When we went to the Foundational Congress, then we committed even further to the Communard Union. We thought: here is where we belong, these people are keeping Chávez’s communal project alive and well, this is our home.

We are very happy and proud to be part of the Communard Union. Of course, not everyone sympathizes with it. I remember that people warned us about the Communard Union. They told us “Be careful!” and added, “These people are land thieves.” Land thieves? Like us, El Maizal and other communes are bringing the land back to life!

The commune is the way forward. We are Chávez’s children, and we will be loyal to his dream of building socialism. We struggle with Chavez’s legacy in mind. We do so for our children and grandchildren, who will live in that better, communal world that we are building today.

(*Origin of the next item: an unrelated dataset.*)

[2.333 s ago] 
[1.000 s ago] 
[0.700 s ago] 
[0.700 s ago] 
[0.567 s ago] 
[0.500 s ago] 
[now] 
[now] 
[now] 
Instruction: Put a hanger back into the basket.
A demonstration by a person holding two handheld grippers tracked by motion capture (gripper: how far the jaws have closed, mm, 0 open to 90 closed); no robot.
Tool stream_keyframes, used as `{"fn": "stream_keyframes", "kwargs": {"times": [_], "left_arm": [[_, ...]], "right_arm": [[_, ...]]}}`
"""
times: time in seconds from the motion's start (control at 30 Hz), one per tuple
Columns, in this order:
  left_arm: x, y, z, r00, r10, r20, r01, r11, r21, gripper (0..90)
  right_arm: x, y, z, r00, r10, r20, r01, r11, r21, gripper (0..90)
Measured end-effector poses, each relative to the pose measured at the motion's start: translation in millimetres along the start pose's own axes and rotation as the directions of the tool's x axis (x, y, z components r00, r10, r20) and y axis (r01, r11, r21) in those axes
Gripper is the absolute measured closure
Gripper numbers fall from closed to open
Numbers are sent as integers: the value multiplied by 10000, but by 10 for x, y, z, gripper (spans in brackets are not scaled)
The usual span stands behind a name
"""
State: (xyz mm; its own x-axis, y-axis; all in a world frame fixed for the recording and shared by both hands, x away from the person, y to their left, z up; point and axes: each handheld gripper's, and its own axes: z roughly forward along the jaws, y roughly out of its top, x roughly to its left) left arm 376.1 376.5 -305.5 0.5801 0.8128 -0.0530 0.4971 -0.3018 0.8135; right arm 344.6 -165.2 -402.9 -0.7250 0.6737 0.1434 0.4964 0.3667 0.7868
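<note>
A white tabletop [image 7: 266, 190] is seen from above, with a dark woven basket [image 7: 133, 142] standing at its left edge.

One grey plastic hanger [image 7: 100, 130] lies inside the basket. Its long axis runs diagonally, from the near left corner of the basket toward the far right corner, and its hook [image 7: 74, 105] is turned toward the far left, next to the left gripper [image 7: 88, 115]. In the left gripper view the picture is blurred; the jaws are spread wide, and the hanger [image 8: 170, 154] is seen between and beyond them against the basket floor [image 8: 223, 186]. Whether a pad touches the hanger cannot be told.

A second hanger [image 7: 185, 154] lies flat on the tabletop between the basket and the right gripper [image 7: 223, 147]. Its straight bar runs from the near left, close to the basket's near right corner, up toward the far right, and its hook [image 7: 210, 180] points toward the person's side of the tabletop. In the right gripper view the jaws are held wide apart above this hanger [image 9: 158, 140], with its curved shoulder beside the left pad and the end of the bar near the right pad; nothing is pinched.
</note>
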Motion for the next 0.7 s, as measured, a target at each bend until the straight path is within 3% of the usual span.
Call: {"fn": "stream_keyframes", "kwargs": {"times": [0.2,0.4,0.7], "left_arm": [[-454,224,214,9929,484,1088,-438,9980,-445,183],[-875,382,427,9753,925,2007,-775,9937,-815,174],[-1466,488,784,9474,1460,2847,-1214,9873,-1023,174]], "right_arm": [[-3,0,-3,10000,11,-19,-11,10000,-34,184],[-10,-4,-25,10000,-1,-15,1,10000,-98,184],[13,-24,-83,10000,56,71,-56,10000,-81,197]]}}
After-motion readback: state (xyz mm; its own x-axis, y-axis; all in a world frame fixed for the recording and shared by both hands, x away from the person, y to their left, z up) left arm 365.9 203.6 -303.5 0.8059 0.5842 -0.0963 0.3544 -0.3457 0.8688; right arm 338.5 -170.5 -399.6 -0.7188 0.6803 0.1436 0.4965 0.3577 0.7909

Luis Gonzales: The Communard Union is a political and spiritual force, but it also opens the way forward in a practical sense. The only way to break with the market is to establish exchange among communes. If we produce sugar, El Maizal produces cornflour, and the Che Guevara Commune produces coffee, why should we all buy those goods in the capitalist market?

Vanessa Pérez: We have been working hard to build a commune, and we are getting attention not because of our words, but because of our actions. We are teaching by example: showing people that working together is not only possible, but is also better and dignifies us.

We have run into many problems and have made mistakes. Hurdles were placed on the path so that we would trip… But we are the children of Chávez and, like him, we believe that the commune is the straightest path toward socialism.